───── MATERIAL FOR THE TASK

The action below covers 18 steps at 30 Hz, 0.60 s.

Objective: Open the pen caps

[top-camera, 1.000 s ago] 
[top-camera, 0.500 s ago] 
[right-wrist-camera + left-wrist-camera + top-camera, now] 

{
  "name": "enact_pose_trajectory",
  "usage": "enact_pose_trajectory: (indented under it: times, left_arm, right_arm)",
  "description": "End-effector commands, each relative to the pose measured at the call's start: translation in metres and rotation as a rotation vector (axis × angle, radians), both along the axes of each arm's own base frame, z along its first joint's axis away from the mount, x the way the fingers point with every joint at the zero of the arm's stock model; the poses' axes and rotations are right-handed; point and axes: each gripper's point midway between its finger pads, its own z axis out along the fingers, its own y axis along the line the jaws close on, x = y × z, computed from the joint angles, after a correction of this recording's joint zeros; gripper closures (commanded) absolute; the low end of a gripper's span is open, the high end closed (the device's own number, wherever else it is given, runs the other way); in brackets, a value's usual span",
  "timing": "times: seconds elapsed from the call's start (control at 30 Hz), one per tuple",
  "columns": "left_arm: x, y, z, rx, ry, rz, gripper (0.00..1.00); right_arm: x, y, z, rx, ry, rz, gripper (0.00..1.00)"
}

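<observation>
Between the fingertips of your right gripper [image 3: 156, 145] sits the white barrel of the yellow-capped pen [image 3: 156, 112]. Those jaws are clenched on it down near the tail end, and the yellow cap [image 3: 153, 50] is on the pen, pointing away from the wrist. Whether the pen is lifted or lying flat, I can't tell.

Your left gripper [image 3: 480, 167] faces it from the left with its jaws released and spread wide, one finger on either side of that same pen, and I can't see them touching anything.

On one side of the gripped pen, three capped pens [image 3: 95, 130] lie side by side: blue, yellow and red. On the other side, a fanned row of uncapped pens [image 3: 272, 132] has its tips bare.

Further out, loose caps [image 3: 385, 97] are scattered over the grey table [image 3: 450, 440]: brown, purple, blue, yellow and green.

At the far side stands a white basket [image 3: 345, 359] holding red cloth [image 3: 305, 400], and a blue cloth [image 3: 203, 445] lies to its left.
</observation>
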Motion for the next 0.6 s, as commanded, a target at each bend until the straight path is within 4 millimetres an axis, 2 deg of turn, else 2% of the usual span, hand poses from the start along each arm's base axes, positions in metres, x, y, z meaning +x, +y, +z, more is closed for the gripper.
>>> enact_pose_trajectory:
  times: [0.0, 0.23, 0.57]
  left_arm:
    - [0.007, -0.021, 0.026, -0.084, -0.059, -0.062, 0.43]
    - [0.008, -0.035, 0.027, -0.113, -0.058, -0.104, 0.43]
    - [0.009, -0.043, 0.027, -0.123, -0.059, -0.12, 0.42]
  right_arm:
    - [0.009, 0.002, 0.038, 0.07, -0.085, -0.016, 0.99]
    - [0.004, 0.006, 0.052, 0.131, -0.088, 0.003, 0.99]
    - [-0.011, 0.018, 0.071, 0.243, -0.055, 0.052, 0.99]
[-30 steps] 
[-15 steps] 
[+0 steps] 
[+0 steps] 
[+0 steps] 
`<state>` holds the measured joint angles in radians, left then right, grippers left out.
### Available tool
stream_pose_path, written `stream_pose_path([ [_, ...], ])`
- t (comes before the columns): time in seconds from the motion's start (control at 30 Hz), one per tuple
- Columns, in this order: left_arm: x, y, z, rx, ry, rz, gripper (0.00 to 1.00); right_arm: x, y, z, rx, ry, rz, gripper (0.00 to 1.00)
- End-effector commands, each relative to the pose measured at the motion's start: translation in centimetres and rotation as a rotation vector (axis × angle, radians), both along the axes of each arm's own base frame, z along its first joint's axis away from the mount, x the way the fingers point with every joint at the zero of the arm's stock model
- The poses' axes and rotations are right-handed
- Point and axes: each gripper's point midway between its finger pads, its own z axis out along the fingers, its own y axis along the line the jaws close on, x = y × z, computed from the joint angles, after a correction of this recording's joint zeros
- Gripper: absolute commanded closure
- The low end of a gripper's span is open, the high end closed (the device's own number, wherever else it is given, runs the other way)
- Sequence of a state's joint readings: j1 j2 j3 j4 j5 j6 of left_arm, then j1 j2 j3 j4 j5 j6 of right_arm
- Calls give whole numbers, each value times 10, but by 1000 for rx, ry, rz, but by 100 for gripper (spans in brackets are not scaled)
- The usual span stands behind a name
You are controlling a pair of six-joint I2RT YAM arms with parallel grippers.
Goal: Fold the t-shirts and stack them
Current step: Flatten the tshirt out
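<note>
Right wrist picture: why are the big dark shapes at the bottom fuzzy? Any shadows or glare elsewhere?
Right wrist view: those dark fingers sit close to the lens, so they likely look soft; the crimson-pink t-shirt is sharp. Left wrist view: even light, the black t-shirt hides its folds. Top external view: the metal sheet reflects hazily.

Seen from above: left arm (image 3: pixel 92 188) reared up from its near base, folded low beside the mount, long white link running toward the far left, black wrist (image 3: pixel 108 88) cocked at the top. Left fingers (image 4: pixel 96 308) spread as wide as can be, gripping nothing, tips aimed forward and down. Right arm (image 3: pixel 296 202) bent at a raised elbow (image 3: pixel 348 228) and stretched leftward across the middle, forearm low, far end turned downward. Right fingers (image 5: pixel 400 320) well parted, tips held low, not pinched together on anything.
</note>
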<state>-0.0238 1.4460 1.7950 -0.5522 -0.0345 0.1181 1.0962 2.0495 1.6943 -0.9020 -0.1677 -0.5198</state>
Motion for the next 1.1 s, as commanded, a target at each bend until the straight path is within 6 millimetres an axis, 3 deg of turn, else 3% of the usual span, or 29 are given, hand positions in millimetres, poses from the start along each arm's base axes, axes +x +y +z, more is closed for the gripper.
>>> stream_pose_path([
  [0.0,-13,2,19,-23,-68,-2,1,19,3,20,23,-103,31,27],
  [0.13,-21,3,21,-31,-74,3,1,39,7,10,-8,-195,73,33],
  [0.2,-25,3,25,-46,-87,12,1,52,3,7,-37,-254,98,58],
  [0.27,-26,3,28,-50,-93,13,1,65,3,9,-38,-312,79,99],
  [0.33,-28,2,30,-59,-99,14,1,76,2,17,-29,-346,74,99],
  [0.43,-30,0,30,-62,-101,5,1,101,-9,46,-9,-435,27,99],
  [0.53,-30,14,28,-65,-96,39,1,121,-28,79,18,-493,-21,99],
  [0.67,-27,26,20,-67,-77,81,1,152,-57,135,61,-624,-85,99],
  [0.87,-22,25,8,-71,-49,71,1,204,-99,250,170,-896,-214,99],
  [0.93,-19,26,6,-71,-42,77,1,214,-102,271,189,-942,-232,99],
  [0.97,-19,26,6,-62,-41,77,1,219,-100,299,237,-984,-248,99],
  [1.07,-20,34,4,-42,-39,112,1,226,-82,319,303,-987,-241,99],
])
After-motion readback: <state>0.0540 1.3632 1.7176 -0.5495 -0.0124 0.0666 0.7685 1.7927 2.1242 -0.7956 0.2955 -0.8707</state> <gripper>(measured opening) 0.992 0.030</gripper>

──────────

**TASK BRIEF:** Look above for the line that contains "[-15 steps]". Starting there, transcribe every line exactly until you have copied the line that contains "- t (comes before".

**RESULT FOR THIS EXERCISE:**
[-15 steps] 
[+0 steps] 
[+0 steps] 
[+0 steps] 
`<state>` holds the measured joint angles in radians, left then right, grippers left out.
### Available tool
stream_pose_path, written `stream_pose_path([ [_, ...], ])`
- t (comes before the columns): time in seconds from the motion's start (control at 30 Hz), one per tuple

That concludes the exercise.